# Assigned task
Write out, word for word, each line from the start of the entries through the one holding "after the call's"; omit the pictures.

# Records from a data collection
────────

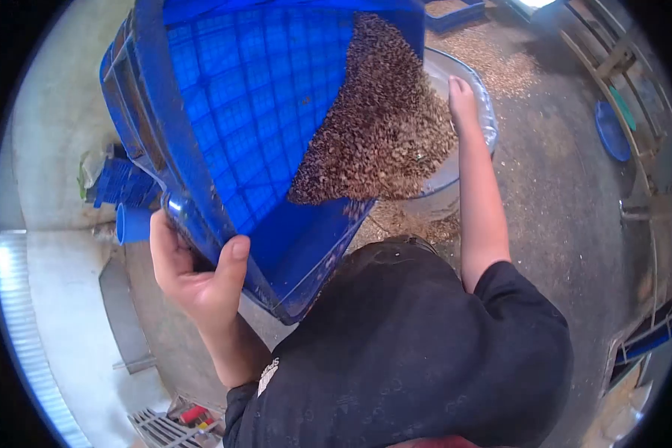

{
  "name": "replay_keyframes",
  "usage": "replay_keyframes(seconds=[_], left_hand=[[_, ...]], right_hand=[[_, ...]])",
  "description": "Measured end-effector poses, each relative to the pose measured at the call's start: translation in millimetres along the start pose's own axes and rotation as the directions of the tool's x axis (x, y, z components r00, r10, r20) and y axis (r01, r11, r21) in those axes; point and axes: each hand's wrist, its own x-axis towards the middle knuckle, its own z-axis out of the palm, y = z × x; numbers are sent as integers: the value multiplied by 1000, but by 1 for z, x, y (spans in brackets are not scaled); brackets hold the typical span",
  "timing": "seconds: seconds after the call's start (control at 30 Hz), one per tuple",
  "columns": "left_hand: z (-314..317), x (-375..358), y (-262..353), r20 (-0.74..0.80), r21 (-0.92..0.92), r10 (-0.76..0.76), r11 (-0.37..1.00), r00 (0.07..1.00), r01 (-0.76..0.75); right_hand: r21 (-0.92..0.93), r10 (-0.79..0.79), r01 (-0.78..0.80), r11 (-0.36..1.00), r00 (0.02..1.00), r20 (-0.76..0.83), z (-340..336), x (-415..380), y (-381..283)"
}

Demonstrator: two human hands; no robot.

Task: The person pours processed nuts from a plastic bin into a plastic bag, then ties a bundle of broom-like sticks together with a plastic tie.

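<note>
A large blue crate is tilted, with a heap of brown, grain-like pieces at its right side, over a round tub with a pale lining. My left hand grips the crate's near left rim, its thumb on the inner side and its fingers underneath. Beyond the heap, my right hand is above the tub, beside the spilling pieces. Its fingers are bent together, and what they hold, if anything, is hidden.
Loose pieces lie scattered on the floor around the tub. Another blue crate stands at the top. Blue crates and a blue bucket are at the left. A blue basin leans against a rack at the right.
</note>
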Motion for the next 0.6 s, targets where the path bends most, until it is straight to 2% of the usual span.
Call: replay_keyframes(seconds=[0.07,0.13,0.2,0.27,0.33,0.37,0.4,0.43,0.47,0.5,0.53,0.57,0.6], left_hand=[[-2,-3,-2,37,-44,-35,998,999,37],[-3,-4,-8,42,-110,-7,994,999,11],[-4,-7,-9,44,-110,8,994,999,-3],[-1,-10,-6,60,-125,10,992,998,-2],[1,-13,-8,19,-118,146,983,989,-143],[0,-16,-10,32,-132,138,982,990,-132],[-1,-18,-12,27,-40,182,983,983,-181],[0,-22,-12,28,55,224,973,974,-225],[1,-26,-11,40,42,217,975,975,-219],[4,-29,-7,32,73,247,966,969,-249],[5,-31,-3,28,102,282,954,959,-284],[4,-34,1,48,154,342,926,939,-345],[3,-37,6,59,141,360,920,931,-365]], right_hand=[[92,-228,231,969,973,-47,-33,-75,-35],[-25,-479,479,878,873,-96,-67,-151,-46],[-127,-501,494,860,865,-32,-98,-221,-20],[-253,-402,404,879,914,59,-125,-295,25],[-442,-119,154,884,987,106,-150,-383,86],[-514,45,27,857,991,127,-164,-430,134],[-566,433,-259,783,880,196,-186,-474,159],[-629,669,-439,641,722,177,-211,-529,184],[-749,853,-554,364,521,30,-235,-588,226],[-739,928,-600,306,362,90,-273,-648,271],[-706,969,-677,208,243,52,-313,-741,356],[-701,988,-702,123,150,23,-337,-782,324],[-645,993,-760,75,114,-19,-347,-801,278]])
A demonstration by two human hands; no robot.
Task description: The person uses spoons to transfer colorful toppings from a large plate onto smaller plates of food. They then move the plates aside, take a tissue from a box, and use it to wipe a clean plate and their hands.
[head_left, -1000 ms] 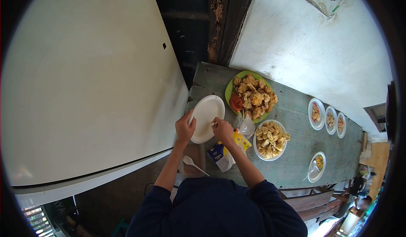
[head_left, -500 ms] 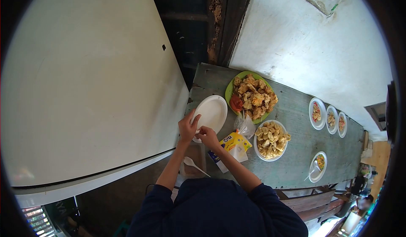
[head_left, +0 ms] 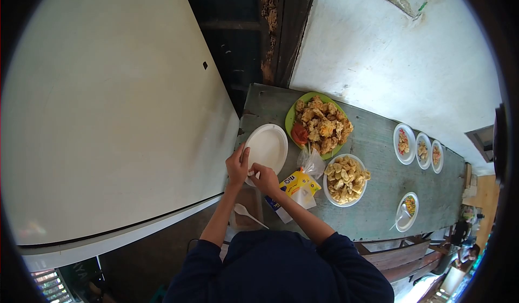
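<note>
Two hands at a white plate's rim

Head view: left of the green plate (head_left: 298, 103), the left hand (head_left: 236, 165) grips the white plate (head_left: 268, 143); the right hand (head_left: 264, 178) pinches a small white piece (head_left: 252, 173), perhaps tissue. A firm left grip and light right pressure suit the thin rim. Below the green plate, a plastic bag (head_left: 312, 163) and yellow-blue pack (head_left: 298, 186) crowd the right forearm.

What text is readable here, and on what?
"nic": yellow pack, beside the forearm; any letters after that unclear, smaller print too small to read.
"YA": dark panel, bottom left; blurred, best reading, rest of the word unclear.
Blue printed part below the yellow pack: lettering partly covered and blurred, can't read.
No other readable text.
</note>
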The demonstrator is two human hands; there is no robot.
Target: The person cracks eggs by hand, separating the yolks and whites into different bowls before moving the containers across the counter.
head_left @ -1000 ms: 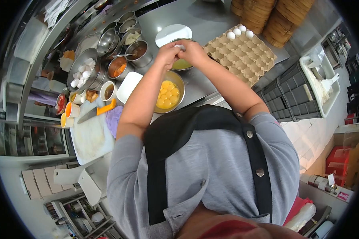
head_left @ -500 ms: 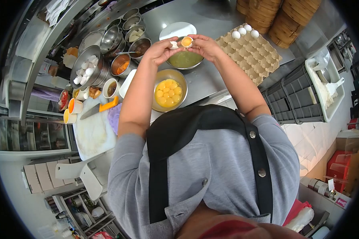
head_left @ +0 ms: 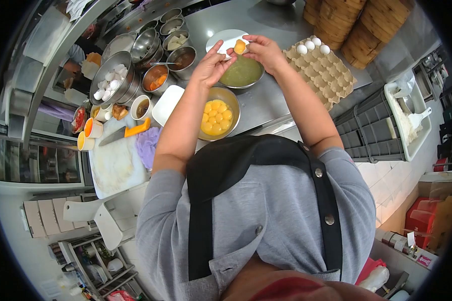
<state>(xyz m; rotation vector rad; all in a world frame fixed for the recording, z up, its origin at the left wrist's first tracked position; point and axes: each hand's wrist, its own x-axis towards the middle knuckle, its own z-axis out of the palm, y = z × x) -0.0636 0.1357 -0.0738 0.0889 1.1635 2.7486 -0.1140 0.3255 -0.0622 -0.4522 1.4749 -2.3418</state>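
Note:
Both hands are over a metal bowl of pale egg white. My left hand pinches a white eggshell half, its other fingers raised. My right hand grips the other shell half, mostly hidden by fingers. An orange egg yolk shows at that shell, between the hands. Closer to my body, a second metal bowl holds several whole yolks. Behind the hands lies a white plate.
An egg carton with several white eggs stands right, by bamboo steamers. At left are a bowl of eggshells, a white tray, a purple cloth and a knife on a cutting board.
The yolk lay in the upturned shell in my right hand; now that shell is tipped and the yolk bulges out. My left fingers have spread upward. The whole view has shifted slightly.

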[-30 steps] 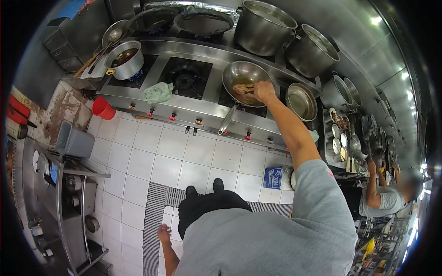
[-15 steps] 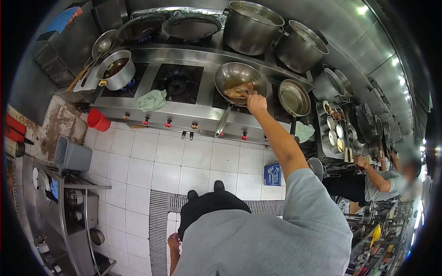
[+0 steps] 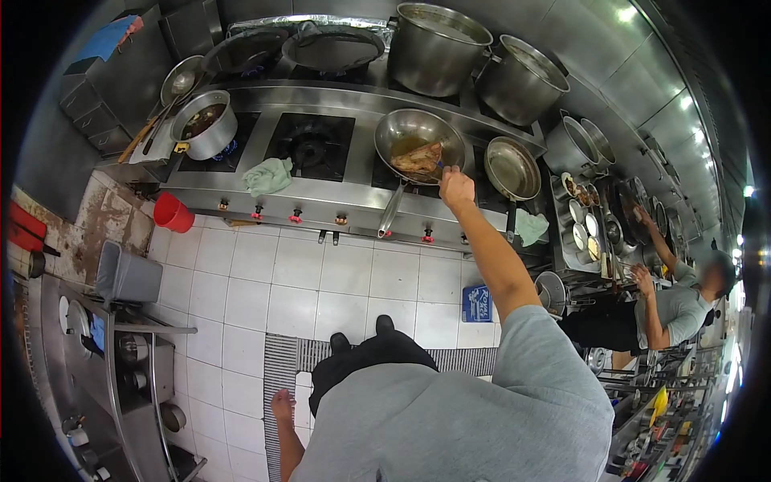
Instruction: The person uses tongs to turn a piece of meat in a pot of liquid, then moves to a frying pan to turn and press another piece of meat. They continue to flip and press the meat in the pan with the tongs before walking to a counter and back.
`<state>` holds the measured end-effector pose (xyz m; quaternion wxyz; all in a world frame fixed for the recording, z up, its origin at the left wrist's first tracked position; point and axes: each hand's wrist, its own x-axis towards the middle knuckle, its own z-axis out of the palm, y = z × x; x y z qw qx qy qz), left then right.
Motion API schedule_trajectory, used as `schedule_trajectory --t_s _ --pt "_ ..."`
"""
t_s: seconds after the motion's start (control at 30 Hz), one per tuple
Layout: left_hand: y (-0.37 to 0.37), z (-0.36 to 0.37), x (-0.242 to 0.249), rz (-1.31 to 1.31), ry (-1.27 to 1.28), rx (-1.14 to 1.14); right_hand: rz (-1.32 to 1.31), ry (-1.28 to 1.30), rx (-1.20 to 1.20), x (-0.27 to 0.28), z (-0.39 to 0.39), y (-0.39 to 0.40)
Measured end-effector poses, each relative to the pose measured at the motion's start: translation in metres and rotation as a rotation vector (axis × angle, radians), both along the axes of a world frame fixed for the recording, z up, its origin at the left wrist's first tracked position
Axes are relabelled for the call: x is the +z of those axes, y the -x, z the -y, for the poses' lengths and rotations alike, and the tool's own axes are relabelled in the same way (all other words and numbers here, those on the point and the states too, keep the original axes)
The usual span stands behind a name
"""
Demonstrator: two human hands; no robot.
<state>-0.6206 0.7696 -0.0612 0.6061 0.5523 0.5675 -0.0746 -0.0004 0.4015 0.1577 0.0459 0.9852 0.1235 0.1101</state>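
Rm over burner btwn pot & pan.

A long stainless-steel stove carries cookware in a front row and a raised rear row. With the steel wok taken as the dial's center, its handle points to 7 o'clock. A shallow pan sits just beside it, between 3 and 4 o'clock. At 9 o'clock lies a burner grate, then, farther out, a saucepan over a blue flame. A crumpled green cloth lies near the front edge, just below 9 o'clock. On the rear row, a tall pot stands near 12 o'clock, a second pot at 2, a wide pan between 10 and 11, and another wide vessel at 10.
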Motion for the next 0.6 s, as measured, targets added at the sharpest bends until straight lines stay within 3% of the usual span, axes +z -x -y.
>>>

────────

# Answer
{
  "name": "replay_keyframes",
  "usage": "replay_keyframes(seconds=[_], left_hand=[[_, ...]], right_hand=[[_, ...]])",
  "description": "Measured end-effector poses, each relative to the pose measured at the call's start: translation in millimetres along the start pose's own axes and rotation as the directions of the tool's x axis (x, y, z components r00, r10, r20) and y axis (r01, r11, r21) in those axes; point and axes: each hand's wrist, its own x-axis towards the middle knuckle, its own z-axis out of the palm, y = z × x; numbers are sent as integers: the value multiplied by 1000, but by 1 for z, x, y (spans in brackets are not scaled); brackets hold the typical span",
  "timing": "seconds: seconds after the call's start (control at 30 Hz), one per tuple",

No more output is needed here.